Об этом свершении в нашей сегодняшней жизни хочется рассказать очень подробно. Но, слава богу, это сделано, причем в высшей степени достойно. Вышла книга в 2001 и в 2010 годах (второе издание): автор Елена Карякина, «Дом с ангелом».

Не только советую, но прошу: книжку вряд ли купите, но используйте Интернет по адресу: Одесский центр реабилитации детей-инвалидов.

Там есть. Знаю: будете мне благодарны.

Глава 42Израиль в моей жизни

Чудо с приглашением. – Поездка с Милой Хесиной. – В гостях у Губермана. – Иерусалим. – Арабский базар. – Субботняя хала. – Гефсиманский сад. – Тихие американцы. – Точное знание.

Израиль интересовал меня давно, даже задолго до того, как туда уехали любимые люди. Потому что я – арабистка. Арабский и иврит имеют одного праотца – арамейский язык. Палестина – тоже ведь арабская страна. Нам, арабистам, выучить иврит было бы менее сложно, чем другим. Но не сложилось.

Никаких возможностей поехать туда не было, а визы были нужны довольно долго, ездили только по приглашениям.

Как-то я пришла к моей подруге, доставшейся мне от Лели (я писала о ней – звавшей меня в медицину).

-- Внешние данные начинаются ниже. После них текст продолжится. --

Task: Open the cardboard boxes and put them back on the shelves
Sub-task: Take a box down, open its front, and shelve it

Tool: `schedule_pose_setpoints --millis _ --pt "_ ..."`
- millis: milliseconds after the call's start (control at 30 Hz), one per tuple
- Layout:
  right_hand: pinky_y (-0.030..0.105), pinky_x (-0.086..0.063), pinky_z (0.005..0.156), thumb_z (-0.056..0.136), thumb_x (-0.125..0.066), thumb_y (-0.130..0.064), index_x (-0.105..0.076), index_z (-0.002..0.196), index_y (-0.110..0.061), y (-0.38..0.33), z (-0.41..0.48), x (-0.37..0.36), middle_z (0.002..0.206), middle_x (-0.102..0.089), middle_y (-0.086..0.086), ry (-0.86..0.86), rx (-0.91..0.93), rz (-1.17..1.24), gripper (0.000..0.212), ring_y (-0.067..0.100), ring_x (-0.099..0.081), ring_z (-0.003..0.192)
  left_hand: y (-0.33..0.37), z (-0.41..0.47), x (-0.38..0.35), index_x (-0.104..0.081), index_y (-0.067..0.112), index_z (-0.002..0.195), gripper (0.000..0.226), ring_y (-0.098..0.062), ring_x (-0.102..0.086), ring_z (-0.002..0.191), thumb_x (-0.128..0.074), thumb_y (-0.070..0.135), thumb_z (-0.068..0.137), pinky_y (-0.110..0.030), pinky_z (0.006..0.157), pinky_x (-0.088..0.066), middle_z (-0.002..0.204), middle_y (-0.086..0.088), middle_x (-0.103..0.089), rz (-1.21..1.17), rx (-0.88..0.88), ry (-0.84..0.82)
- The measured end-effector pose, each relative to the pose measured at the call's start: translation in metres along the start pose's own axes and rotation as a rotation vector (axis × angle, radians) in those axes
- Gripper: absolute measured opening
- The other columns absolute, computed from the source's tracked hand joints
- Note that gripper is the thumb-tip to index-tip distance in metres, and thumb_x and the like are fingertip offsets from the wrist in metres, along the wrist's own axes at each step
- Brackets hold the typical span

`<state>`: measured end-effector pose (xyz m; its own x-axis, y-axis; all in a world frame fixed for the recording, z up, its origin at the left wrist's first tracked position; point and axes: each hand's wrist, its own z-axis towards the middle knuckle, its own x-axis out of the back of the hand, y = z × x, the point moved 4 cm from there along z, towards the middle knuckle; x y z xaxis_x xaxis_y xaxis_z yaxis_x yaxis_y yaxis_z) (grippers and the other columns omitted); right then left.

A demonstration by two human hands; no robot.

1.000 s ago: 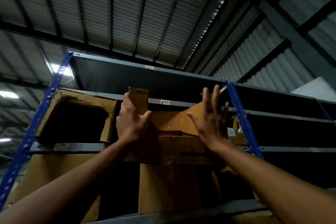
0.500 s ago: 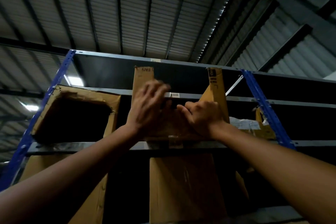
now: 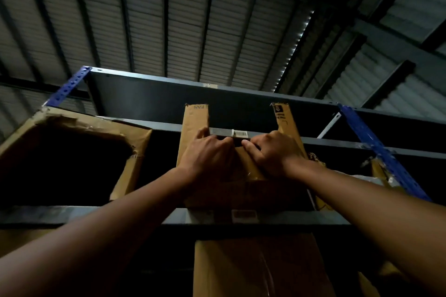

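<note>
Lowest and closest: a plain brown cardboard box (image 3: 253,270) on the lower tier. Only its front face shows; its top is hidden behind the grey metal shelf beam (image 3: 96,214), so I cannot tell whether it is opened.

On that beam sits the brown cardboard box with two raised side flaps (image 3: 248,190), already back on the shelf and opened, flaps standing up left and right. The left hand (image 3: 207,154) and right hand (image 3: 272,152) are both on its top front edge, nearly touching each other. The fingers (image 3: 251,146) of both are curled over the cardboard, gripping it. My guess is they are folding the front flap or seating the box. Its contents are not visible from below.

Left on the same tier: a torn-open brown cardboard box (image 3: 135,166), mouth facing out, inside just dark, apparently done. Far right, by the blue perforated steel upright (image 3: 376,144), a scrap of another carton (image 3: 379,171), state unclear.

Above is a bare dark top shelf (image 3: 169,94), then the corrugated metal roof (image 3: 144,19).

So at least two boxes are opened and shelved, and the rest is unclear.
</note>
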<state>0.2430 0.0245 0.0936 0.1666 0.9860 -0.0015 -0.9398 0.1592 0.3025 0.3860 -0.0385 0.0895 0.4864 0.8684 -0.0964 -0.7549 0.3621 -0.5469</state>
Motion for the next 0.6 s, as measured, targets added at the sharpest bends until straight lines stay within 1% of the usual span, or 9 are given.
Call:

Лели не стало, но оставление мне в наследство хирурга-отоларинголога (но для взрослых) Милы Хесиной тоже было, думаю, не без помощи Высшей силы. Пришла к ней на работу – в больницу. Показывает: получила из Израиля приглашение приехать от сестры мужа – Фимы (Ефима Геннадьевича Махаринского). Я говорю:

– Как замечательно, ведь интересно ужасно!

А Милка:

– Ничего замечательного, Фиму не выпустят, у него «допуск», а одна я не поеду.

Это 1990 год, допуск – это работа с «закрытыми» материалами, темами, его получали через первый отдел, и те, кто был «допущен», были невыездные.

– Ну и что, поезжай одна! – советую я.

– Нет, одна боюсь, я нигде кроме Венгрии не была.

– Очень жалко, – продолжаю я.

– А ты бы поехала? – спрашивает Мила.